**Description of the task**
Go through the data below and gather each line containing "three".

**The data**
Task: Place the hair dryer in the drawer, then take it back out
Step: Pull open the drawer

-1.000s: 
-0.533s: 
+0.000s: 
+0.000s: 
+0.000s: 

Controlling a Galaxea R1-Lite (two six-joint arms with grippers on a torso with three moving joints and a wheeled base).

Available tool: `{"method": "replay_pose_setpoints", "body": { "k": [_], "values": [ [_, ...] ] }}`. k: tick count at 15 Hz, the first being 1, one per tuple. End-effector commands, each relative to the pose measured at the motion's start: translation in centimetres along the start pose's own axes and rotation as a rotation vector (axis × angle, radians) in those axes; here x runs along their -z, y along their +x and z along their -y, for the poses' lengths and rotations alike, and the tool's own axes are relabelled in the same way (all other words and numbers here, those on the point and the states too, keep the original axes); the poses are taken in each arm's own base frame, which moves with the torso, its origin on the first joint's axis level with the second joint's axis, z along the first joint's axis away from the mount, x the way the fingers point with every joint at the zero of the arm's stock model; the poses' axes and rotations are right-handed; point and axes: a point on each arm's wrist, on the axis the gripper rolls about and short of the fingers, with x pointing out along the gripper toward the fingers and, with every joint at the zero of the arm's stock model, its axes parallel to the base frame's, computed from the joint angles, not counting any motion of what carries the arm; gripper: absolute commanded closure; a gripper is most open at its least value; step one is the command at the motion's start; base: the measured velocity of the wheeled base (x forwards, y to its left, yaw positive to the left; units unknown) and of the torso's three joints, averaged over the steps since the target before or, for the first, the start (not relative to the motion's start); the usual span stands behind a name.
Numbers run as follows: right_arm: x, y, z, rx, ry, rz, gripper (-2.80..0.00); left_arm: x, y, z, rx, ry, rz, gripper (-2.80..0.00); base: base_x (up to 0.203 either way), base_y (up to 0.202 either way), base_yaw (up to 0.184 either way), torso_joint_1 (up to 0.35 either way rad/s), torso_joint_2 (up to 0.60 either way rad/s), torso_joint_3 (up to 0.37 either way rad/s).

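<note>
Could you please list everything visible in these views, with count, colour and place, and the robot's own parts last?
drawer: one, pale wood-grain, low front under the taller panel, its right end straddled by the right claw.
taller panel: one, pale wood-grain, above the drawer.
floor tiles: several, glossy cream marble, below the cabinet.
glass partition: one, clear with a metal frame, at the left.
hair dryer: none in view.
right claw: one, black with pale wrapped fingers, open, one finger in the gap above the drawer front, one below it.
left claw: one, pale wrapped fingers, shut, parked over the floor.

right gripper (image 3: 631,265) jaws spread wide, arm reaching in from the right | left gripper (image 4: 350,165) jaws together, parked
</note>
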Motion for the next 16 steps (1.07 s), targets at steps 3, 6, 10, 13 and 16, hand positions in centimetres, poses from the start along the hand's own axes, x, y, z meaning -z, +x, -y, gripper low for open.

**Response below**
Controlling a Galaxea R1-Lite (two six-joint arms with grippers on a torso with three moving joints and a wheeled base).
Available tool: `{"method": "replay_pose_setpoints", "body": { "k": [_], "values": [ [_, ...] ] }}`. k: tick count at 15 Hz, the first being 1, one per tuple. End-effector commands, each relative to the pose measured at the motion's start: translation in centimetres along the start pose's own axes and rotation as a rotation vector (axis × angle, radians) in those axes; here x runs along their -z, y along their +x and z along their -y, for the poses' lengths and rotations alike, and the tool's own axes are relabelled in the same way (all other words and numbers here, those on the point and the states too, keep the original axes); the poses are taken in each arm's own base frame, which moves with the torso, its origin on the first joint's axis level with the second joint's axis, z along the first joint's axis away from the mount, x the way the fingers point with every joint at the zero of the arm's stock model; the poses' axes and rotations are right-handed; point and axes: a point on each arm's wrist, on the axis the gripper rolls about and short of the fingers, with x pointing out along the gripper toward the fingers and, with every joint at the zero of the arm's stock model, its axes parallel to the base frame's, computed from the joint angles, not counting any motion of what carries the arm; gripper: absolute commanded closure; a gripper is most open at its least value; step one is the command at the motion's start; base: the measured velocity of the wheeled base (x forwards, y to its left, yaw positive to the left; units unknown) and of the torso's three joints, averaged over the steps since the target before or, for the first, the start (not relative to the motion's start); the usual span stands behind a name.

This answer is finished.